Wilayah pantai dan pesisir memiliki arti yang strategis karena merupakan wilayah interaksi/peralihan (interface) antara ekosistem darat dan laut yang memiliki sifat dan ciri yang unik, dan mengandung produksi biologi cukup besar serta jasa lingkungan lainnya. Kekayaan sumber daya yang dimiliki wilayah tersebut menimbulkan daya tarik bagi berbagai pihak untuk memanfaatkan secara langsung atau untuk meregulasi pemanfaatannya karena secara sektoral memberikan sumbangan yang besar dalam kegiatan ekonomi misalnya pertambangan, perikanan, kehutanan, industri, pariwisata dan lain-lain. Wilayah pesisir merupakan ekosistem transisi yang dipengaruhi daratan dan lautan, yang mencakup beberapa ekosistem, salah satunya adalah ekosistem hutan mangrove. Usaha penghijauan atau reboisasi hutan mangrove di beberapa daerah, baik di pulau Jawa, Sumatera, Sulawesi, maupun Papua telah berulangkali dilakukan (Rimbawan, 1995; Sumarhani, 1995; Fauziah, 1999). Upaya ini biasanya berupa proyek yang berasal dari Departemen Kehutanan, Departemen Kelautan dan Perikanan maupun dari Pemerintah daerah setempat. Namun hasil yang dipeorleh relatif tidak sesuai dengan biaya dan tenaga yang dikeluarkan oleh pemerintah. Padahal dalam pelaksanaannya tersedia biaya cukup besar, tersedia tenaga ahli, tersedia bibit yang cukup, pengawasan cukup memadai, dan berbagai fasilitas penunjang yang lainnya. Sebagian besar garis pantai perairan Indonesia merupakan dataran rendah dan tertutupi hutan tropis atau hutan mangrove, kadang-kadang terbentuk pantai yang berbatasan dengan pasir berbatu atua karang lunak dan terletak di belakang pinggiran terumbu karang, terutama di dekat muara sungai (Saparinto, 2007).

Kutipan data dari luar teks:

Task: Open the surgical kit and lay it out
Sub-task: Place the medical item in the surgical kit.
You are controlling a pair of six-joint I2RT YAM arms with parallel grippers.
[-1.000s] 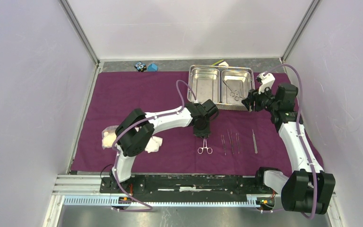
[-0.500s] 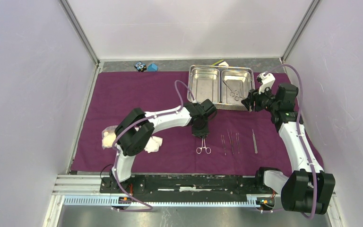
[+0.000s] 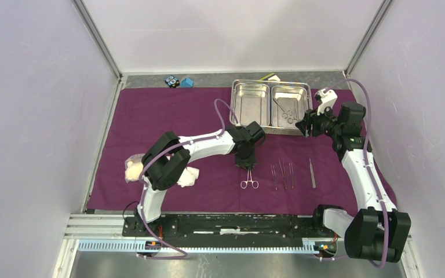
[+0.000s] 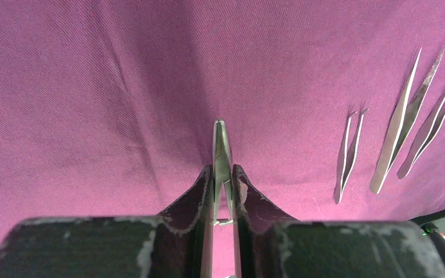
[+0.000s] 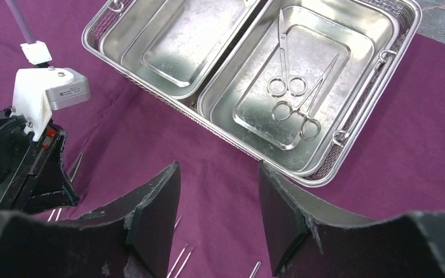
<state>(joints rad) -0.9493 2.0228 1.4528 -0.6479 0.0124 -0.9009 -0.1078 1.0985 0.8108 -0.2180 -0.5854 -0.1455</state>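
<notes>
Dark-purple cloth wrap (image 3: 168, 116) is spread flat over most of the table. Shiny two-compartment steel tray (image 3: 270, 107) sits on its far edge, right of centre. The right compartment holds two slim scissors-like steel instruments (image 5: 282, 52) lying side by side.

Right gripper (image 5: 219, 174) hovers over the cloth just off the tray's near-right corner, jaws apart, nothing between them.

Left gripper (image 4: 222, 171) is mid-cloth, near side of the tray, pointing down, jaws clamped on the tip end of a slim ring-handled steel clamp (image 3: 250, 180). The clamp's rings lie on the cloth toward the near edge.

White gauze wads (image 3: 133, 169) sit on the near-left of the cloth, partly hidden by the left arm.

Slim steel tweezers (image 3: 283, 174) lie in a row right of the clamp, roughly parallel and apart from each other.

Small blue block (image 3: 187, 82) and small black block (image 3: 172, 81) are beside each other just past the far edge of the cloth.
</notes>
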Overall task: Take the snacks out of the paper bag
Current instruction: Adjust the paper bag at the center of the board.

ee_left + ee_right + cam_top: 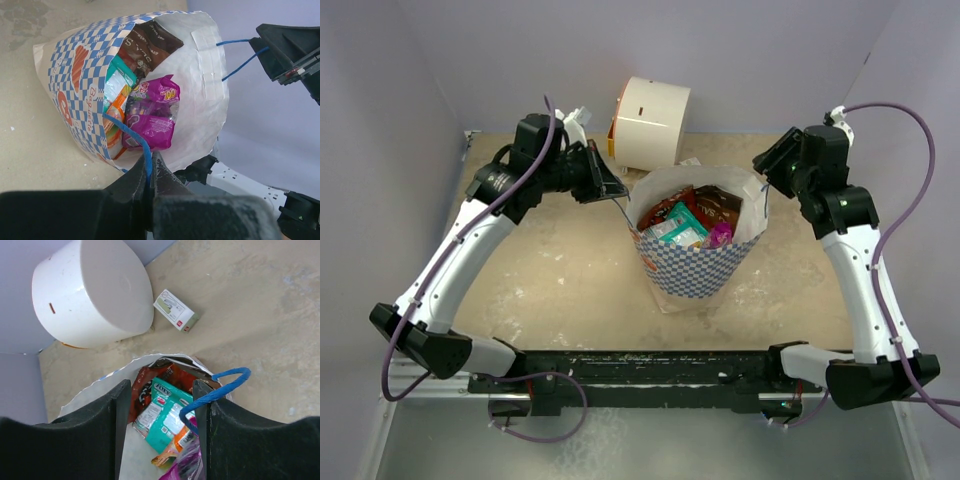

Kawasan hutan mangrove di daerah Cilacap, Kabupaten Cilacap termasuk dalam gelombang pasang jenis pasang surut ganda campuran, yaitu gelombang pasang yang dapat terjadi dua kali dalam sehari. Kehidupan masyarakat petani garam (masyarakat pesisir) di daerah Cilacap sangat jauh berbeda dengan kehidupan masyarakat pesisir di sebagian daratan Jawa lainya dalam kaitannya dengan rehabilitasi hutan mangrove. Di mana pelaksanaan rehabilitasi hutan mangrove yang telah terjadi dilakukan atas perintah dari atas. Sudah menjadi suatu kebiasaan dalam suatu proyek apapun yang namanya komando atau rencana itu senantiasa datangnya dari atas, sedangkan bawahan termasuk masyarakat sebagai ujung tombak pelaksanaan proyek hanya sekedar melaksanakan perintah atau dengan istilah populer top-down approach (pendekatan dari atas ke bawah) Sedangkan rehabilitasi hutan mangrove di Cilacap dilakukan oleh masyarakat petani garam secara swadaya tanpa adanya perhatian ataupun bantuan dari pemerintah, pola rehabilitasi ini lebih dikenal dengan istilah bottom-up approach (pendekatan dari bawah ke atas).
Menurut Nybakken (1982) hutan bakau atau mangal adalah sebutan umum yang digunakan untuk menggambarkan suatu varietas komunitas pantai tropik yang didominasi oleh beberapa spesies pohon-pohon yang khas atau semak-semak yang mempunyai kemampuan untuk tumbuh dalam perairan asin “Bakau” adalah tumbuhan daratan berbunga yang mengisi kembali pinggian laut. Menurut Undang-Undang Nomor 41 Tahun 1999 tentang Kehutanan, hutan adalah suatu kesatuan ekosistem berupa hamparan lahan berisi sumber daua alam hayati yang didominasi pepohonan dalam persekutuan alam dan lingkungannya, yang satu dengan yang lainnya tidak dapat dipisahkan. Sedangkan arti kata mangrove adalah vegetasi hutan yang tumbuh di antara garis pasang surut, tetapi juga dapat tumbuh pada pantai karang, pada daratan koral mati yang di atasnya ditumbuhi selapis tipis pasir atau ditimbuni lumpur atau pantai berlumpur (Saparinto, 2007).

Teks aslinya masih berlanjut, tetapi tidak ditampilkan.